* [Instructions to follow]
Pictures stay out of the copy, and everything else in the data below is repeated exactly.

*** Opening of Dataset excerpt ***

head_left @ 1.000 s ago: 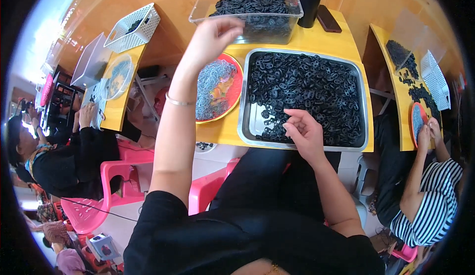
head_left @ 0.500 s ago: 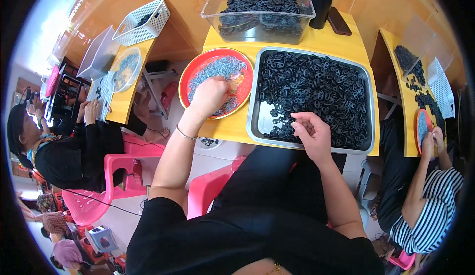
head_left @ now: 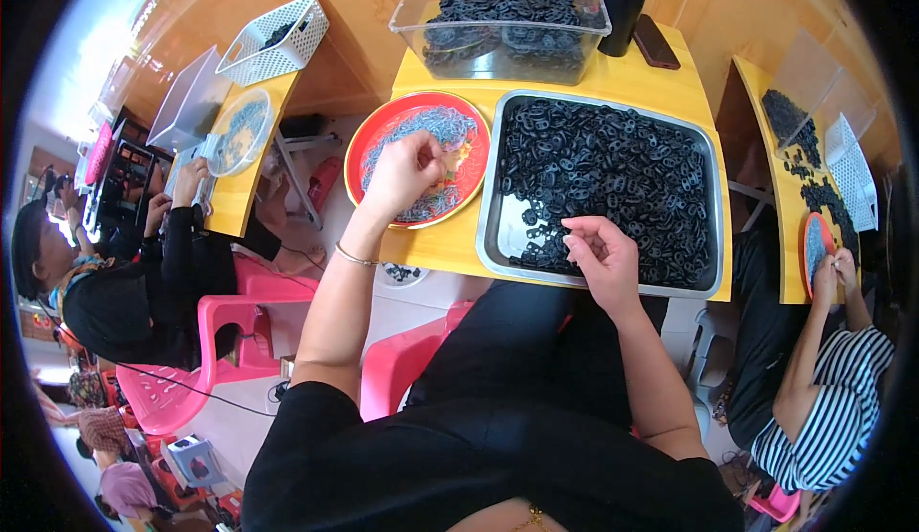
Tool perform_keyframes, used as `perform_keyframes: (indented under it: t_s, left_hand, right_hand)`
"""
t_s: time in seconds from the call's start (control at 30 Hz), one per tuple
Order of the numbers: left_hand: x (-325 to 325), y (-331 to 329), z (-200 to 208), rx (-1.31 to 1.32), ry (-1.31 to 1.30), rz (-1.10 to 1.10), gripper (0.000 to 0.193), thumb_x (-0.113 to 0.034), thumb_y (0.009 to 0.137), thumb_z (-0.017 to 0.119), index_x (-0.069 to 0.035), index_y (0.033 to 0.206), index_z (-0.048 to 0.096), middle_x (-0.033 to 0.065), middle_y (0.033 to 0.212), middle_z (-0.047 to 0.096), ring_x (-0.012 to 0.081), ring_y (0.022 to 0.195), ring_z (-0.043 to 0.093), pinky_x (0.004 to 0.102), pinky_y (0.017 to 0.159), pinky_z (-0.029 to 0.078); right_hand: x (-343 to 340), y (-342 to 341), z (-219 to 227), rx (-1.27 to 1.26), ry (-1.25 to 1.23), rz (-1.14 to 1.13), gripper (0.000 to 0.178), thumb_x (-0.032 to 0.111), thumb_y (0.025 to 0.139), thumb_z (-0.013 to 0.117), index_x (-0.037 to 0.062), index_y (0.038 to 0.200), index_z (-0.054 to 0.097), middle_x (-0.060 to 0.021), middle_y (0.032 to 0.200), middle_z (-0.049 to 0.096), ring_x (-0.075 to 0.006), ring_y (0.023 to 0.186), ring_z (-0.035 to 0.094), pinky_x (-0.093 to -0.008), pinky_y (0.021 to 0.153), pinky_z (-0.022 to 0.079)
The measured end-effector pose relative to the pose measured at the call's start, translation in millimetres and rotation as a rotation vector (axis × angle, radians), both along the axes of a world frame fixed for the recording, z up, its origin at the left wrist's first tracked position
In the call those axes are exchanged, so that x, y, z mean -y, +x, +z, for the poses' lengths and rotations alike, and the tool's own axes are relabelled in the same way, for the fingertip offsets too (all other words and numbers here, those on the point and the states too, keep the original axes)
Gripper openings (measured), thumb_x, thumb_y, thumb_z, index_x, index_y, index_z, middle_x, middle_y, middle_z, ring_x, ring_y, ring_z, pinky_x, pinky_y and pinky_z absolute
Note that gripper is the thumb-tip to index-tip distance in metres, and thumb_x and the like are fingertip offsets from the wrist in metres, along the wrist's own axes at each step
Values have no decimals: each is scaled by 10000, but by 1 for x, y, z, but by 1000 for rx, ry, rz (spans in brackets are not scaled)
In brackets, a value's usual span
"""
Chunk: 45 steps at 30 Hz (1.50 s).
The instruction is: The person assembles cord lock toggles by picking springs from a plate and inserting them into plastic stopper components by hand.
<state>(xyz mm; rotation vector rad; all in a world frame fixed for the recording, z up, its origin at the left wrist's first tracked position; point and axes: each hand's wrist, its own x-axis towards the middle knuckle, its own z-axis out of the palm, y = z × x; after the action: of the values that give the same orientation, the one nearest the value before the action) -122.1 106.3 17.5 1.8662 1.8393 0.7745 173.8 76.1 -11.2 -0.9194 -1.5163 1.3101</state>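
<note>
Red plate on the left, steel tray just right of it, long axis running left to right! The left hand is over the plate, nearer the grey bits, fingers curled; the right hand, bent over the tray's near edge, is nearer the black pieces. Whether either grips anything, I can't tell. Count: two hands, one plate, one tray, one far tub; bits and pieces beyond counting.
</note>
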Motion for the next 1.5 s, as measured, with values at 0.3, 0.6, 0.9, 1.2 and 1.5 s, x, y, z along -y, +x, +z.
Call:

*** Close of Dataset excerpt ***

* [Answer space]
head_left @ 1.000 s ago: 
head_left @ 0.500 s ago: 
head_left @ now: 
Tool perform_keyframes, used as `perform_keyframes: (indented under it: t_s, left_hand, right_hand)`
"""
t_s: time in seconds from the call's start (control at 30 Hz), one per tuple
Order of the numbers: left_hand: x (-325 to 325), y (-331 to 329), z (-200 to 208), rx (-1.31 to 1.32), ry (-1.31 to 1.30), rz (-1.10 to 1.10), gripper (0.000 to 0.193), thumb_x (-0.113 to 0.034), thumb_y (0.009 to 0.137), thumb_z (-0.017 to 0.119), index_x (-0.069 to 0.035), index_y (0.033 to 0.206), index_z (-0.048 to 0.096), middle_x (-0.033 to 0.065), middle_y (0.033 to 0.212), middle_z (-0.047 to 0.096), ring_x (-0.012 to 0.081), ring_y (0.022 to 0.195), ring_z (-0.043 to 0.093), pinky_x (0.004 to 0.102), pinky_y (0.017 to 0.159), pinky_z (-0.029 to 0.078); right_hand: x (-343 to 340), y (-342 to 341), z (-219 to 227), rx (-1.27 to 1.26), ry (-1.25 to 1.23), rz (-1.14 to 1.13), gripper (0.000 to 0.178), thumb_x (-0.032 to 0.111), thumb_y (0.025 to 0.139), thumb_z (-0.013 to 0.117), index_x (-0.037 to 0.062), index_y (0.038 to 0.200), index_z (-0.054 to 0.097), middle_x (-0.060 to 0.021), middle_y (0.032 to 0.200), middle_z (-0.049 to 0.096), ring_x (-0.075 to 0.006), ring_y (0.023 to 0.186), ring_z (-0.035 to 0.094), pinky_x (-0.093 to -0.008), pinky_y (0.021 to 0.153), pinky_z (-0.022 to 0.079)
The measured end-effector pose relative to the pose measured at the call's start, translation in millimetres and rotation as a rotation vector (axis × angle, radians), both along the axes of a world frame fixed for the recording, z up, its origin at the left wrist's first tracked position
In the call those axes are exchanged, so that x, y, z mean -y, +x, +z, for the poses' lengths and rotations alike, and the tool's own axes are relabelled in the same way, for the fingertip offsets too (all other words and numbers here, those on the point and the states too, keep the original axes)
Gripper openings (measured), thumb_x, thumb_y, thumb_z, index_x, index_y, index_z, middle_x, middle_y, middle_z, ring_x, ring_y, ring_z, pinky_x, pinky_y and pinky_z absolute
Note that gripper is the thumb-tip to index-tip distance in metres, and thumb_x and the like are fingertip offsets from the wrist in metres, along the wrist's own axes at each step
Values have no decimals: each is scaled by 10000, but by 1 for x, y, z, but by 1000 for rx, ry, rz (spans in brackets are not scaled)
In brackets, a value's usual span
"""
Chunk: 45 steps at 30 Hz (1.50 s).
The instruction is: The person assembles cord lock toggles by picking springs from a plate and inserting them into plastic stopper components by hand.
<state>(xyz mm; rotation vector rad; all in a world frame fixed for the recording, z up, its origin at the left wrist's first tracked position; point and axes: each hand's wrist, its own x-axis towards the middle knuckle, its own z-axis out of the palm, y = z × x; after the action: of the values that give the same orientation, the one nearest the value before the action) -122.1 106.3 17.5 1.8662 1.8393 0.7745 173.8 76.1 -11.2 -0.9194 -1.5163 1.3101</state>
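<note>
Red plate on the left, steel tray just right of it, long axis running left to right! The left hand is over the plate, nearer the grey bits, fingers curled; the right hand, bent over the tray's near edge, is nearer the black pieces. Whether either grips anything, I can't tell. Count: two hands, one plate, one tray, one far tub; bits and pieces beyond counting.
</note>
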Motion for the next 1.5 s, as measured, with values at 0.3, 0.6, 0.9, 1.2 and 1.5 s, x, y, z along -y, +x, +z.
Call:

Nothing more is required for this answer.